Gabriel Roeder Smith & Company, the states independent actuarial consultant, projects the unfunded actuarial accrued liability to top $12 billion based on new assumptions, including longer life expectancy and lower investment returns.
In a letter Monday to the ERS Board of Trustees, the actuarial consultants said, 66 years is an inappropriate amount of time to allow for amortizing the current unfunded actuarial accrued liability.
SNIP
Trouble in Paradise.
Everything Democrats run turns to sh#t.
These people are victims of government well-fare. . .even though they voted for it. Hopefully a member of Trump’s leadership team can spend some time there with some of the state’s sane conservatives to help turn things around.
Maybe Obama can stay their permanently and they can offer immediate worship to his lies on a daily basis.
For a small by population state like Hawaii that’s a lot.
LOL he’s certainly found some sort of fountain of youth.
do you feel better now?
“They lost 1.2% last year. Thats investment malpractice. Whoever is managing this pension fund is either incompetent, crooked, or both.”

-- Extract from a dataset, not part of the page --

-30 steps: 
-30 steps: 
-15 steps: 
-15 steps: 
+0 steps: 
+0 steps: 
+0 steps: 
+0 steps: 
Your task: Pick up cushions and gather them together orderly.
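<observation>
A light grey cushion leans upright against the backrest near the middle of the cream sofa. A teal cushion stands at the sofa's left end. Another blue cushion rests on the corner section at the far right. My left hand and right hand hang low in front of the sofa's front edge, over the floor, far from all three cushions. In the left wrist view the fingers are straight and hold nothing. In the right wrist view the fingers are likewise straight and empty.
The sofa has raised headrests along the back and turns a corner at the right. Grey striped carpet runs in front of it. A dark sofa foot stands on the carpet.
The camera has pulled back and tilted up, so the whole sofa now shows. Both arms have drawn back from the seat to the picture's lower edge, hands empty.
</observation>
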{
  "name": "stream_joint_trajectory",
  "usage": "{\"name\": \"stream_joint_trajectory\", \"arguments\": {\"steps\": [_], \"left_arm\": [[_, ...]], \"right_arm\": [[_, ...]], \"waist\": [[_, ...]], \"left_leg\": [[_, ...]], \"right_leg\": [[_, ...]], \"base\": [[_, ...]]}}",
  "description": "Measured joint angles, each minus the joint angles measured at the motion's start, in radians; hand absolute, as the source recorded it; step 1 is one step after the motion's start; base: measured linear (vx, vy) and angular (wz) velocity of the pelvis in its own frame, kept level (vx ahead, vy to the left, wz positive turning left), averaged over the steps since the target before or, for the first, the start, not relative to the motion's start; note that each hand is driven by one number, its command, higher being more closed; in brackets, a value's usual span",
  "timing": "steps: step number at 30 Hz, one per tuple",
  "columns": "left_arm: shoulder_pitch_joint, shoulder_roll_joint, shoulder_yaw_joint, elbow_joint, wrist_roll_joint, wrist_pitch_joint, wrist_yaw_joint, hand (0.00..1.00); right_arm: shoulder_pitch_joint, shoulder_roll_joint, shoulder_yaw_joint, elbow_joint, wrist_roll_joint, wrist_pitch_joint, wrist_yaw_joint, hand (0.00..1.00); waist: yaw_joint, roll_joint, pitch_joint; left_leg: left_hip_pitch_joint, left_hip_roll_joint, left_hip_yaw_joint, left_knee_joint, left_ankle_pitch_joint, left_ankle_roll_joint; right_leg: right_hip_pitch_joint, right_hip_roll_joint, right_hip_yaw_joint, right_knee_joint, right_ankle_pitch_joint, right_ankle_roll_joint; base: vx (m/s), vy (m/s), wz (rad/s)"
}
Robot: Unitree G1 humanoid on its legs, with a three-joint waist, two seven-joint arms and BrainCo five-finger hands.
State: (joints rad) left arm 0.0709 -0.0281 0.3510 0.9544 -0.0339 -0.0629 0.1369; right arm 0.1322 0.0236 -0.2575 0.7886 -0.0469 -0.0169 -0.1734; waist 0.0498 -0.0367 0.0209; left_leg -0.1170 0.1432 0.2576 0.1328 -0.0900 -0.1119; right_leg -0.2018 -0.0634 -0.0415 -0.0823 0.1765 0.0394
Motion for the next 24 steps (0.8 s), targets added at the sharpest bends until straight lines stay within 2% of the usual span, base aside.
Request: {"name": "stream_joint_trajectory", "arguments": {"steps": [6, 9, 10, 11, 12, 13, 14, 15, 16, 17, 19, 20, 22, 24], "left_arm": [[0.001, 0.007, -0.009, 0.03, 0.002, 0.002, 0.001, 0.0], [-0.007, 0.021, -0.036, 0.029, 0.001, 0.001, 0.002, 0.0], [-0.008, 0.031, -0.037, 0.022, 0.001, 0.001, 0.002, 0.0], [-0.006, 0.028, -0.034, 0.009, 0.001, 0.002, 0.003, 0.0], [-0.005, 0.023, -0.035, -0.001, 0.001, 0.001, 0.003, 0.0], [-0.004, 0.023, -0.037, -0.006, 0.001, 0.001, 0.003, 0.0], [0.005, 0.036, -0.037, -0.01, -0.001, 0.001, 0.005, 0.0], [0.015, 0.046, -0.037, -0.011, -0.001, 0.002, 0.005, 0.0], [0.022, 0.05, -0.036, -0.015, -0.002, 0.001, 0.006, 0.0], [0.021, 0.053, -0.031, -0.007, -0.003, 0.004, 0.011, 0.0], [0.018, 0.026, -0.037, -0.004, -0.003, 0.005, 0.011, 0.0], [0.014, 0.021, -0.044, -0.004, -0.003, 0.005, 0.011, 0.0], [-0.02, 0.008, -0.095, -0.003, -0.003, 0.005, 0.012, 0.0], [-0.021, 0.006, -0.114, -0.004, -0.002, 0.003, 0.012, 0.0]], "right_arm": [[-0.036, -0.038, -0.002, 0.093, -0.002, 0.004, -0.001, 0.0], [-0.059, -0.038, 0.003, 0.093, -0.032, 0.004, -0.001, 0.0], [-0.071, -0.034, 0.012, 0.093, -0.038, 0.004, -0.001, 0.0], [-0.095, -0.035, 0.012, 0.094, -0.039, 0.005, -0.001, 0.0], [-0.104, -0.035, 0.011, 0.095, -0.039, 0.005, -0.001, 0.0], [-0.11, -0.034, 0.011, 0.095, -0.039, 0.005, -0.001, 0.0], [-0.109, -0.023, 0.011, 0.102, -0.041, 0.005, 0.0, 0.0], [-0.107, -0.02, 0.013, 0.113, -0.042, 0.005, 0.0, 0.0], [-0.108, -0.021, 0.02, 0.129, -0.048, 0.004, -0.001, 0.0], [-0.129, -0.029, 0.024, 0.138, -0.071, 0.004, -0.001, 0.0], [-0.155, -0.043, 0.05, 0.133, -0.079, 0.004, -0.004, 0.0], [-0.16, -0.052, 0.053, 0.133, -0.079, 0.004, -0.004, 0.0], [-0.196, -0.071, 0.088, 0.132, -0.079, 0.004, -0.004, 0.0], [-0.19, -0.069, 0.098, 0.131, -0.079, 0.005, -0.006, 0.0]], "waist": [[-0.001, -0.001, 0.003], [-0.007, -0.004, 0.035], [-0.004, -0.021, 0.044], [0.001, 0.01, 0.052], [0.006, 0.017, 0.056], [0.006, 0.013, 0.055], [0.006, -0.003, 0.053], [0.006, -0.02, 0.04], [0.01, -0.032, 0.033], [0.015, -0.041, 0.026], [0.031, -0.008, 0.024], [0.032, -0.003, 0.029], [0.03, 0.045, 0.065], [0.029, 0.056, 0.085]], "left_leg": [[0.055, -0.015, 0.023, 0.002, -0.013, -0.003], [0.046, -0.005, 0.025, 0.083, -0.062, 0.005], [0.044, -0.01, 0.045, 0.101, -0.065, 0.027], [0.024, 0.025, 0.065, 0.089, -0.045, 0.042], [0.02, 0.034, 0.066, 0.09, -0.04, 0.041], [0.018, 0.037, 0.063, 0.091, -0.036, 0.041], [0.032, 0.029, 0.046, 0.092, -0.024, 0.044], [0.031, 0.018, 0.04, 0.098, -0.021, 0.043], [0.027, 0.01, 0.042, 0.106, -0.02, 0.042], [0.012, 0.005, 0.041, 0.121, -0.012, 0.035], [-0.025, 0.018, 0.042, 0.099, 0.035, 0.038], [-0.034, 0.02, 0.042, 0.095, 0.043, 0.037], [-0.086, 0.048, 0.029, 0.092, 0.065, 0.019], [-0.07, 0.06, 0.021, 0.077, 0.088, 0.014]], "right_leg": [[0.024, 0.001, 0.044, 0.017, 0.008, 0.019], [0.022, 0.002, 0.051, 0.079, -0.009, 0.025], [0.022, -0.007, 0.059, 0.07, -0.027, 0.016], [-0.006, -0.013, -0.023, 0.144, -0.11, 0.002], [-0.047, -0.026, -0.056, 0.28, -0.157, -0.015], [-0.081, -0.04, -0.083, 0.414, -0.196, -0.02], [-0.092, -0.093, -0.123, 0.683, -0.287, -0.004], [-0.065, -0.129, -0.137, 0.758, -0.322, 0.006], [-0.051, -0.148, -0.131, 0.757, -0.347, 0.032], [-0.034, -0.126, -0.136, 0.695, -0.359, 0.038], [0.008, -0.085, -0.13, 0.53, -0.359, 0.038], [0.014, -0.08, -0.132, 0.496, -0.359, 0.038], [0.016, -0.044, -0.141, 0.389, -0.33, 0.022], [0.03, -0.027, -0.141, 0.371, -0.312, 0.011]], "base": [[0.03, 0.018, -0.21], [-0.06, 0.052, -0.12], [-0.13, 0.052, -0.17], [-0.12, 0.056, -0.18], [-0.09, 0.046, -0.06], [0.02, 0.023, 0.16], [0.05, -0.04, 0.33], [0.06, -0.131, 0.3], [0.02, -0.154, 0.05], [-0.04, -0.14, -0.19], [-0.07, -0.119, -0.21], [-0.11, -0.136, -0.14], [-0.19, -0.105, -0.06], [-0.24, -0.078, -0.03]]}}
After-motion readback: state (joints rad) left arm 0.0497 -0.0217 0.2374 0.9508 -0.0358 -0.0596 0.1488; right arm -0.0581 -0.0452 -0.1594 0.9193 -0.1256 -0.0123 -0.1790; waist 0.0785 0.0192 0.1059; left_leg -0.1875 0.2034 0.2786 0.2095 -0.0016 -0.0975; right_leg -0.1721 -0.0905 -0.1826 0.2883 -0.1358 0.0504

There was an article in the WSJ a few months ago about the guy who runs the State of Wyoming civil service pension fund. He invests it in a portfolio of index funds, and for decades has beat every actively managed state pension fund. He runs a one-man shop, and most days he either meets with state legislators or travels around the state, giving PowerPoint shows explaining how and why he manages the fund the way he does.
Democrats strike again
Awesome. Not surprising that WY is focused on pension performance, not politics.
The “public” workers in Hawaii are even more lazy and useless than most other states.
Here in the Atlanta the recently announced
retirement of the city police chief has raised eyebrows.
This clown is going to be receiving some $250,000.00 per year.
That’s $685 per day.
Out-f’ing-rageous.
I loathe these bastards more and more each day.
Yes I do Slick. I appreciate your concern.
I believe it is just that they are very shallow thinkers, all about “feelings”. They keep voting in more benefits because it “feels” good and gets them re-elected, and do not have the mental capacity to consider how it will be paid.
How can this be? Hawaii has the highest taxes and the most generous welfare in the nation.
Exactly, set up an account for each of the 120,000, and put in an amount based on their contributions minus a percentage of the shortfall, and “See ya around!”.
“But on the bright side you dont have to move anywhere when you retire.”
yeah, but you very well may want to move to a state with much lower cost of living.
How the heck are they investing their money?
We’re out of money and it’s all the fault of white people!
Islands.
It’s islands!
Puerto Rico is in debt up to their coconuts, too!
Somebody warn Rhode Island!
It’s something to do with their propensity to capsize if you put too many people on one side I think.